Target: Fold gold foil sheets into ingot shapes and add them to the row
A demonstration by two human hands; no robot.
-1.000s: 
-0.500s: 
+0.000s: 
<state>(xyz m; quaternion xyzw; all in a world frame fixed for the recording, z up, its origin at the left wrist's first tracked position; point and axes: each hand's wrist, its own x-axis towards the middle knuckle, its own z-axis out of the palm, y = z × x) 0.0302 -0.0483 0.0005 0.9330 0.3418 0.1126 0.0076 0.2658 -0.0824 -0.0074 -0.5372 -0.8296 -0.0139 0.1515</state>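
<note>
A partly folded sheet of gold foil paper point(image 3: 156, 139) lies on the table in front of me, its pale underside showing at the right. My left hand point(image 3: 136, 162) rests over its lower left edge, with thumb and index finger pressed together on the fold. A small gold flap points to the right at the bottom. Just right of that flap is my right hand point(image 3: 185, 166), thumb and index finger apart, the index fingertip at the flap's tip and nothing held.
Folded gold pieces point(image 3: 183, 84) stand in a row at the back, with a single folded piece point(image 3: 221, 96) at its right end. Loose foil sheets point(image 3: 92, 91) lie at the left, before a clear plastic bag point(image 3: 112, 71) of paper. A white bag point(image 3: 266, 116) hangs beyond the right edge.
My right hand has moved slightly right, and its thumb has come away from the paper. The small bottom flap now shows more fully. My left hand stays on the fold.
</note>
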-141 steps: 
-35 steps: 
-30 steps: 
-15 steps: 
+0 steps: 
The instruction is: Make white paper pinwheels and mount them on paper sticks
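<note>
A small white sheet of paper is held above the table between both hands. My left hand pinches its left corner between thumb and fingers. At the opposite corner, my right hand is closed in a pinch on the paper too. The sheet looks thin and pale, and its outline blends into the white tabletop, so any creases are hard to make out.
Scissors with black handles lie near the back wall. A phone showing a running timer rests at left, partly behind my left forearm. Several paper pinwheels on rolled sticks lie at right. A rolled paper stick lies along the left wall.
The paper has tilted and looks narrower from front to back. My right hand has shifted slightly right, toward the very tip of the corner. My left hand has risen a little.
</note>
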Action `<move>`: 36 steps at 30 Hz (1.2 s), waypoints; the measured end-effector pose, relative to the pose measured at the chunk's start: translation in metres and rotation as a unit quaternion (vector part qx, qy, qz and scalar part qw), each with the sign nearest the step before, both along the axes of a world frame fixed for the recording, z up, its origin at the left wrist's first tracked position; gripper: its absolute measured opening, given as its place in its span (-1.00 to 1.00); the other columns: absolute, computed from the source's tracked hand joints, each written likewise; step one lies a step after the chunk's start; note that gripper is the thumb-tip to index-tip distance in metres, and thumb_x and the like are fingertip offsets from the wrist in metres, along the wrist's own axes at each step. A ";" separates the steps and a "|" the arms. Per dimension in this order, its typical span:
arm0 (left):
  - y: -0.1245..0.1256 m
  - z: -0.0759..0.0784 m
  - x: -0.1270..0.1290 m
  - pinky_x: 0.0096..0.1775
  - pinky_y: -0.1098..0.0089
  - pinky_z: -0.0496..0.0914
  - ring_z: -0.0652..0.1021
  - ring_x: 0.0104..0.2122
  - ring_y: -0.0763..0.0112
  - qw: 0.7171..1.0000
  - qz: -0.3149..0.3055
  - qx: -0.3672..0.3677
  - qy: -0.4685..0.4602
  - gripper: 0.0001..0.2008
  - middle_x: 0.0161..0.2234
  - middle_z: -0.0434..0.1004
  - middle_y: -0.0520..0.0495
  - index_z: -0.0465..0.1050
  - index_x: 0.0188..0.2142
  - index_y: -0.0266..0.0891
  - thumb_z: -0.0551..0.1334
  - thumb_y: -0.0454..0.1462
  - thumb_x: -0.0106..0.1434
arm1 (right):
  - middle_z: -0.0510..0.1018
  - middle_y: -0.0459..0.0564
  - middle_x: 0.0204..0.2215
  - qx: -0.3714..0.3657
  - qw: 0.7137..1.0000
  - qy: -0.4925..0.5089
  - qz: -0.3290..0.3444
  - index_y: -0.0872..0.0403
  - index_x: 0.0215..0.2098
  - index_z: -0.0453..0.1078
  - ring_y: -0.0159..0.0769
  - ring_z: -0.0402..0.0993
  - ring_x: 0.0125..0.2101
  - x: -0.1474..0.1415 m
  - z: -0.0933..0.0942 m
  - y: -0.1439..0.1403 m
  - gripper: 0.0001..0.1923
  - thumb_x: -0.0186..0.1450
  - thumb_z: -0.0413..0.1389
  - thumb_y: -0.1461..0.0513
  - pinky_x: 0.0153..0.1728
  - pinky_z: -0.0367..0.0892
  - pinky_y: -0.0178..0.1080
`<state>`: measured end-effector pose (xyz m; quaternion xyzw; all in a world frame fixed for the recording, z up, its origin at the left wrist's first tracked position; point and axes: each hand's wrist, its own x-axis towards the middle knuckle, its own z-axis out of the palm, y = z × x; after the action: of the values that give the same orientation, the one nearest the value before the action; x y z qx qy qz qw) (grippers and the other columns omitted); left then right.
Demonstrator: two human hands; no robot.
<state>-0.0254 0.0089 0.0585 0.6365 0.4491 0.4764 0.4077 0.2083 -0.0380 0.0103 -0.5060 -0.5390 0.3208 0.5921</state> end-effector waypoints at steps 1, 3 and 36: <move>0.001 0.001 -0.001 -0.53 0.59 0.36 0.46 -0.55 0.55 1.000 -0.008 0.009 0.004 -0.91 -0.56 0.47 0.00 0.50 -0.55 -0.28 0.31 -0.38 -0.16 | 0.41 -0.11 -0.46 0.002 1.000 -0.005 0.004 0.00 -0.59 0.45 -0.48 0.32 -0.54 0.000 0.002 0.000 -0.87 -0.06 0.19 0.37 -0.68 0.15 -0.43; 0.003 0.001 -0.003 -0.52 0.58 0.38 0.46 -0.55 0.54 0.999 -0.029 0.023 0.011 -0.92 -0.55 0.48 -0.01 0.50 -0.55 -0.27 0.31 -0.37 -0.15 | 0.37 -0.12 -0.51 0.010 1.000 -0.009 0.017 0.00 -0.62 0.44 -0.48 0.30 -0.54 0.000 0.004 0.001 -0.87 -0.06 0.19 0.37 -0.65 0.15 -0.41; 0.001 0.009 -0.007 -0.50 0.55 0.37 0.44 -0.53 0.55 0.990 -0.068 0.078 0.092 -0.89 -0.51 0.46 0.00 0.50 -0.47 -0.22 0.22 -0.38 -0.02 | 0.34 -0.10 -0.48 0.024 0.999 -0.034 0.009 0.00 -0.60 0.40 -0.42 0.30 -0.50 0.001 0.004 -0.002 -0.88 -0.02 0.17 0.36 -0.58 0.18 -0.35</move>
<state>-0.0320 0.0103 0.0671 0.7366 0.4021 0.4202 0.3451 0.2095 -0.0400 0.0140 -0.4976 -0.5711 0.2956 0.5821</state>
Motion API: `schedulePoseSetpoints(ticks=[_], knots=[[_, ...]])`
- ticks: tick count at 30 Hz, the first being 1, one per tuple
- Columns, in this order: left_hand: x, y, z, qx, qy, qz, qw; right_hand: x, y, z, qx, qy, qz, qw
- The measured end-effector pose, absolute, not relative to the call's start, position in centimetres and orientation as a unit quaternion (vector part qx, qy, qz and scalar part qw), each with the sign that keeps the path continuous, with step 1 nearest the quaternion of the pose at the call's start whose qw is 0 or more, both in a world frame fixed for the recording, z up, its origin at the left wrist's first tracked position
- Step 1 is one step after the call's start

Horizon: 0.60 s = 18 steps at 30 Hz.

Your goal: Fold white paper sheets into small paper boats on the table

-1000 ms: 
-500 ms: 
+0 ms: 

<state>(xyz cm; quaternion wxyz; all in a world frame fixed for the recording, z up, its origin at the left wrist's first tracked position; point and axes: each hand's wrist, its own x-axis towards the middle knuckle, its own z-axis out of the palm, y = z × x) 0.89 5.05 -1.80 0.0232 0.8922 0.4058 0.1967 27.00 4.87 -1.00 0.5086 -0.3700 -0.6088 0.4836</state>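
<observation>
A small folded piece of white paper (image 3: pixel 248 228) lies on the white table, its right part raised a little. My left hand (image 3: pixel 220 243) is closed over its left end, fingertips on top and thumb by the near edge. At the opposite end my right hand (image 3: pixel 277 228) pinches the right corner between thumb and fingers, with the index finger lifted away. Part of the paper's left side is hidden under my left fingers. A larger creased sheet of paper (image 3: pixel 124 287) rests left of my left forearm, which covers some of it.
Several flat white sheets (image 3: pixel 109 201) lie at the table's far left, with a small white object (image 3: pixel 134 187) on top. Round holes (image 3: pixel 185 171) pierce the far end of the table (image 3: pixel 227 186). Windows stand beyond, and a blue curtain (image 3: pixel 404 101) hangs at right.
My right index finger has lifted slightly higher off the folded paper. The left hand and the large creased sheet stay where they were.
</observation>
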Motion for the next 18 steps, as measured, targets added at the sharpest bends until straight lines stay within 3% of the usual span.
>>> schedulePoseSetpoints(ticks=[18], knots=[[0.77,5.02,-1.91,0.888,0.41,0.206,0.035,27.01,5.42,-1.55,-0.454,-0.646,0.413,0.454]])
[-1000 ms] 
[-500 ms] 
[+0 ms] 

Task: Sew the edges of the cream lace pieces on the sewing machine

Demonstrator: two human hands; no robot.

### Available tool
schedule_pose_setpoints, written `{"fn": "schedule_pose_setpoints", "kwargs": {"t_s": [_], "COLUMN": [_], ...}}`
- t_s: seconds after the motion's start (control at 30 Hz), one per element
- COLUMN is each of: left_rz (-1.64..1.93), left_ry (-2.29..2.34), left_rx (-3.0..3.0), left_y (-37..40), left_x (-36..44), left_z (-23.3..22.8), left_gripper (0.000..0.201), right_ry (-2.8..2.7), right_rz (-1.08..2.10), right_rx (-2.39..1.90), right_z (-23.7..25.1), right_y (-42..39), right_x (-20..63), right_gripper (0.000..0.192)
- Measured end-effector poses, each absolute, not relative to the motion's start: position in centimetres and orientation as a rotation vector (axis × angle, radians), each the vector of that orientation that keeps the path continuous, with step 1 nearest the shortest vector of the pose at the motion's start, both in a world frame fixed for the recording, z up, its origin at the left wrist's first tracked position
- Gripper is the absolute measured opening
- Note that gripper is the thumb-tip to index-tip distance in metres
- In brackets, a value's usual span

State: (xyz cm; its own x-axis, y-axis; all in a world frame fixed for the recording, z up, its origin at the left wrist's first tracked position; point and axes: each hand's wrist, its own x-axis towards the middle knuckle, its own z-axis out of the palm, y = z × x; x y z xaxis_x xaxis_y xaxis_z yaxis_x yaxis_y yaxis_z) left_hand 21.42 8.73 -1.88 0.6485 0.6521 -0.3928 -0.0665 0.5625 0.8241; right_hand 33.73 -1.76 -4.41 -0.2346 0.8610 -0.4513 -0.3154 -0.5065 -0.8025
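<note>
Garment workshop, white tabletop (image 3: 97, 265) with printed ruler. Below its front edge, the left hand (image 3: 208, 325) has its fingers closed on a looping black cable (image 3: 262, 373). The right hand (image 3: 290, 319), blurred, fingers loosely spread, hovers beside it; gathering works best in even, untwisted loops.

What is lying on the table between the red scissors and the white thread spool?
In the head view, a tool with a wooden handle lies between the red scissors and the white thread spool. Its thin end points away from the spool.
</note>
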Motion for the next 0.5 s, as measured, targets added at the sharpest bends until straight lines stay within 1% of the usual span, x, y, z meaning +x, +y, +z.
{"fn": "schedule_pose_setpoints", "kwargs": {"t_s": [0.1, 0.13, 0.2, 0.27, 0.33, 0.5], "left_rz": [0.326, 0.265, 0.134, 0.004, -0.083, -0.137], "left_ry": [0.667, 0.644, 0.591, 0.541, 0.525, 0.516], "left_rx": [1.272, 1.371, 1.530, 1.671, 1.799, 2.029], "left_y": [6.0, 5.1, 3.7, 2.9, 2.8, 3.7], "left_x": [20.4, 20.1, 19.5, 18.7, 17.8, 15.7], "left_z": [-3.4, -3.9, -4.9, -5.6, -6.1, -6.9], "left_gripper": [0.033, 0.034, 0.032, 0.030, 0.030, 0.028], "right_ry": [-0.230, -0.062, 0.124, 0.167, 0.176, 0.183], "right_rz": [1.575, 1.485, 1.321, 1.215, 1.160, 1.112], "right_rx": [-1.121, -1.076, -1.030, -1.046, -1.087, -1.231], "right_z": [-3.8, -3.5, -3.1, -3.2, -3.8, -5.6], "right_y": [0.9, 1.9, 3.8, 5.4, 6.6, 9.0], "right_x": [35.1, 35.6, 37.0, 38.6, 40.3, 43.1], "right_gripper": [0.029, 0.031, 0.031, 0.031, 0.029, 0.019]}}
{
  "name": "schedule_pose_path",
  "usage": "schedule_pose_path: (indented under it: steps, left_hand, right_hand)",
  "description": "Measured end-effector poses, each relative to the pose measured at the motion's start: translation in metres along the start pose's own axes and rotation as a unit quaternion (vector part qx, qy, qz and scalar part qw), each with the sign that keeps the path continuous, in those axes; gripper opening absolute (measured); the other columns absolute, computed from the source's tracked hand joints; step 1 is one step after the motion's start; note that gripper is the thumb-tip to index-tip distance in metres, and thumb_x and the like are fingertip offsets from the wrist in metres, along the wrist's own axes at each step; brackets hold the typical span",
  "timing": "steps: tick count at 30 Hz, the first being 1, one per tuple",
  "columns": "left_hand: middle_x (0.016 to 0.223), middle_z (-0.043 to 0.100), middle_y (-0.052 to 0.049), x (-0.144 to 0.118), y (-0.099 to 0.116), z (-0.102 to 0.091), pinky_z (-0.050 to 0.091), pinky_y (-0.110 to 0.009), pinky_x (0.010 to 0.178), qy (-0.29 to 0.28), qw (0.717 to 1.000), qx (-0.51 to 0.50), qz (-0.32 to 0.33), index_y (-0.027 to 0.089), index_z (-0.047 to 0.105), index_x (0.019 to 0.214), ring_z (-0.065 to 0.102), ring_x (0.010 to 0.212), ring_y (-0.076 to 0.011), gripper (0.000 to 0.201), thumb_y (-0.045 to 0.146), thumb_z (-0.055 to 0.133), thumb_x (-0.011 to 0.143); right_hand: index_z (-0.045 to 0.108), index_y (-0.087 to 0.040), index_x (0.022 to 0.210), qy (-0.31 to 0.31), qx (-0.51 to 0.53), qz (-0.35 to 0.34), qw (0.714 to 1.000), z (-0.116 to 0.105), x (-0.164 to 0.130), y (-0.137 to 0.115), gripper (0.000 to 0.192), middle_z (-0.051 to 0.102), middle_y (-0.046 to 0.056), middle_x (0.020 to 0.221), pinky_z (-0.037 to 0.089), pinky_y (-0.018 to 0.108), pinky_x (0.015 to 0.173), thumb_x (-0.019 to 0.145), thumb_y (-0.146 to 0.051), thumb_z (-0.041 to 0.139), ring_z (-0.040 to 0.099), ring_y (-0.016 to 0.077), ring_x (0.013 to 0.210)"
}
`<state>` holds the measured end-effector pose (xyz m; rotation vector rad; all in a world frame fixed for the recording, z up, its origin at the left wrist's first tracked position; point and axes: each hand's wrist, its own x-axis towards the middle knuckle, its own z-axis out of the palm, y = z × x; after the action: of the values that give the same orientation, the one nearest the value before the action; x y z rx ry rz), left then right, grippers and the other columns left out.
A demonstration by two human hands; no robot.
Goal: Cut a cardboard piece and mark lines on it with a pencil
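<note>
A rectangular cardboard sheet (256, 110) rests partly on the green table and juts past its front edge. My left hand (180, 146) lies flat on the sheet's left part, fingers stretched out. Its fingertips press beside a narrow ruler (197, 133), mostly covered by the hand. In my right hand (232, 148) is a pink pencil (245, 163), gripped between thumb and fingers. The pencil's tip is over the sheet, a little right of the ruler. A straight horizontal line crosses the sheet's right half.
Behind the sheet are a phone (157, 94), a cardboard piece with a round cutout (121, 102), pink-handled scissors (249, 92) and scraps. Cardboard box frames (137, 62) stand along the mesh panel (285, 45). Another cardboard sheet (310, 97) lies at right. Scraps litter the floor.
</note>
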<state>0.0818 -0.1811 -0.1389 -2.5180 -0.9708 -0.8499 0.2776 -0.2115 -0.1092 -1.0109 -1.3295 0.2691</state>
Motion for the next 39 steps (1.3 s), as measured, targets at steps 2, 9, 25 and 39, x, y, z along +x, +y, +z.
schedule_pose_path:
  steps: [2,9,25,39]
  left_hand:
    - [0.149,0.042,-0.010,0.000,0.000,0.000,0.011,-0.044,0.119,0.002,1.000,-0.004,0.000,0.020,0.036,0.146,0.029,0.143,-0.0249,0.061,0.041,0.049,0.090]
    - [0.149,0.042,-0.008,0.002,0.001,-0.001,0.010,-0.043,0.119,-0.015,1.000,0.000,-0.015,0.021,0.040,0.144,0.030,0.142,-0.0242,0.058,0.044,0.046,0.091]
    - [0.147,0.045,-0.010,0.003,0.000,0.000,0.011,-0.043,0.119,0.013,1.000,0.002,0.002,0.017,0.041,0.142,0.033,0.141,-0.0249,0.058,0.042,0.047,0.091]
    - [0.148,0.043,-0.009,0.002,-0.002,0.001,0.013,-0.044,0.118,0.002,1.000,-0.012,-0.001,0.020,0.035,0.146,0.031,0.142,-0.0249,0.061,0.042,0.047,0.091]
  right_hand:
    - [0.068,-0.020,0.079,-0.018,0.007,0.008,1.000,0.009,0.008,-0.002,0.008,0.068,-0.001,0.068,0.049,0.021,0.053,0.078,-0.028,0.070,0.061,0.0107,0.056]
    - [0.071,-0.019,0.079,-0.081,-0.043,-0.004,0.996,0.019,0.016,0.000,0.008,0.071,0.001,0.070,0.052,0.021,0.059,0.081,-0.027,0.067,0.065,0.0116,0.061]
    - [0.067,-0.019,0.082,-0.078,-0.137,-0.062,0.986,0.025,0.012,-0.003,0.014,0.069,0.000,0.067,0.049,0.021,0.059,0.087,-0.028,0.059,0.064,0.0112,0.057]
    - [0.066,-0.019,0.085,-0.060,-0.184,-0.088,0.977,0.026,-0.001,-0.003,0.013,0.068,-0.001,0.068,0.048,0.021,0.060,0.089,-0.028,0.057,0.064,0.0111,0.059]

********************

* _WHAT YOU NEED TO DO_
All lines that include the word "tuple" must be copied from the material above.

* _RESPONSE BELOW_
- ticks: tick count at 30 Hz, the first being 1, one per tuple
  "timing": "steps: tick count at 30 Hz, the first being 1, one per tuple",

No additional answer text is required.